When he purchased the Orioles three decades ago, he had to win a bidding war to do it. The bidding went far beyond what he’d anticipated. It wasn’t so much earlier that Jerry Hoffberger had sold the Orioles for $12 million. As ownership changed over the years, the team’s value went up, but nothing like anyone had anticipated. Angelos had to hold off deep-pocket competitors until the final bill came to $173 million in 1993.

(Three decades later, the price went up ten-fold for new owner David Rubenstein.)

What made Angelos’ purchase an act of civic nobility is that the Colts had recently fled Baltimore for Indianapolis, and another Orioles owner, Edward Bennett Williams, left threats about moving the O’s to Washington.

“I wasn’t going to let the Orioles leave Baltimore,” Angelos told me once. “I didn’t care how high the bidding went, I knew I would go higher. I mean, I was thinking, ‘When is this SOB gonna give it up?’ But, until then, I wasn’t leaving.”

That was a gesture of hometown loyalty and affection on his part.

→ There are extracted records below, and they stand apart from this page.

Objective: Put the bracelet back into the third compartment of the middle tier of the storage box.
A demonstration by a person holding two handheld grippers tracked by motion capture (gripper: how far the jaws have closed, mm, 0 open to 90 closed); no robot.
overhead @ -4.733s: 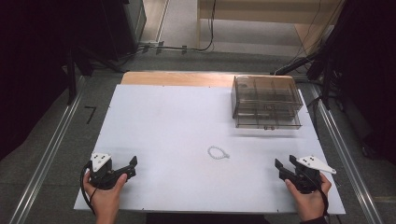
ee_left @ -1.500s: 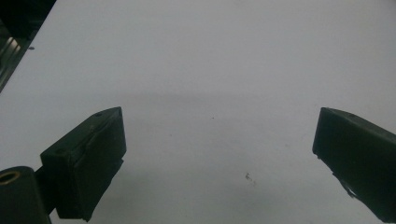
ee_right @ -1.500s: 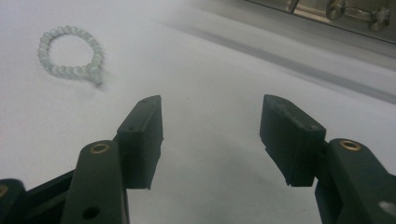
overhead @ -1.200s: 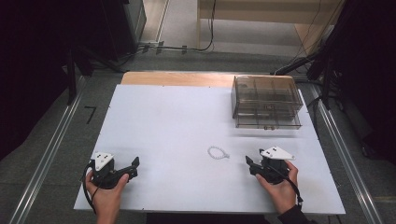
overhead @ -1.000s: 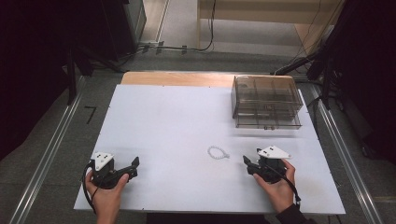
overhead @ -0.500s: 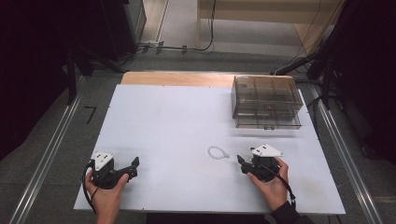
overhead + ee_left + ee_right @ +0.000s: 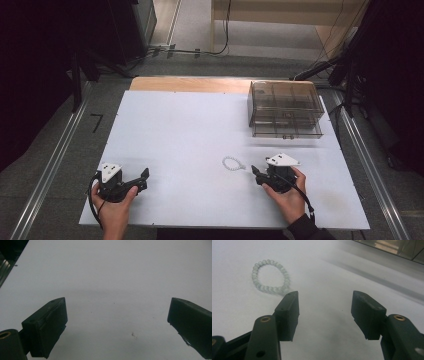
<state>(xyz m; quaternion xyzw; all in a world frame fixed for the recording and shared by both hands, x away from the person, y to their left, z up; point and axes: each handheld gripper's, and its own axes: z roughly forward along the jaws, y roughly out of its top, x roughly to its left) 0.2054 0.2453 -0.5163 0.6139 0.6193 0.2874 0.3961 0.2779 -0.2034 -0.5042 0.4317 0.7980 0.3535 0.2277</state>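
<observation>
A small bracelet of pale beads (image 7: 233, 163) lies flat on the white table (image 7: 200, 135), right of centre. In the right gripper view the bracelet (image 7: 270, 276) sits just beyond the left jaw's tip. My right gripper (image 7: 256, 174) is held low, close to the bracelet's right side, open with nothing between its jaws (image 7: 324, 305). My left gripper (image 7: 143, 178) rests near the table's front left corner, open wide over bare table (image 7: 116, 315).
A clear smoky plastic drawer box (image 7: 285, 108) stands at the table's back right. A wooden strip (image 7: 190, 84) runs along the far edge. Metal rails (image 7: 50, 165) flank the table on both sides, over a grey floor.
My right gripper has slid leftward from the front right corner to just beside the bracelet. The left gripper and the bracelet have stayed put.
</observation>
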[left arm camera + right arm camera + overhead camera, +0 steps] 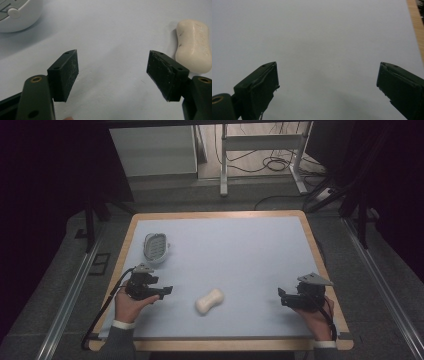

Can we please make that a larger part of the narrative as Angelos takes his leave?

Once, he and Jack Kent Cooke had a real good skirmish. Cooke already owned the Washington pro football team, and now he was threatening to buy a baseball team and move it to Maryland to compete with the Orioles.

“The hell you will,” Angelos told Cooke.

“I know more about you than you think,” Cooke said.

“Then you must be very impressed,” Angelos said.

He saw the future. He knew that Washington would eventually get baseball and Baltimore’s attendance would suffer. Major league execs said it wouldn’t happen. They lied.

Angelos got plenty of criticism through the years for his front-office meddling. He got some more for his unwillingness to pay big bucks at a time when money has taken on such suffocating importance in professional sports.

He seemed not to care about the carping. He seemed to dig in his heels, the tough kid from Highlandtown saying, Gimme your best shot, I can take it.

But I remember a night at the warehouse at Oriole Park, and the great newspaper sports columnist, John Steadman, was speaking to a packed room about a new book of his. John (Steady) only had a few months of his own life left at that point.

And he started talking about Angelos, and his love of Baltimore. I was standing near them both, and I looked at Angelos as Steady called him “the most misunderstood man in town.” Tears ran down Angelos’ cheeks, and he sobbed audibly.

One night I sat with him and one of his minority partners, the author Tom Clancy. They spent much of the game trying to impress each other. They were big men, they each implied, involved in politics, involved in government, involved in the business of a world larger than baseball.

They were each Baltimore guys who sprung from working-class backgrounds. Their talk that night sounded as if they were still trying to convince themselves that they’d really come so far.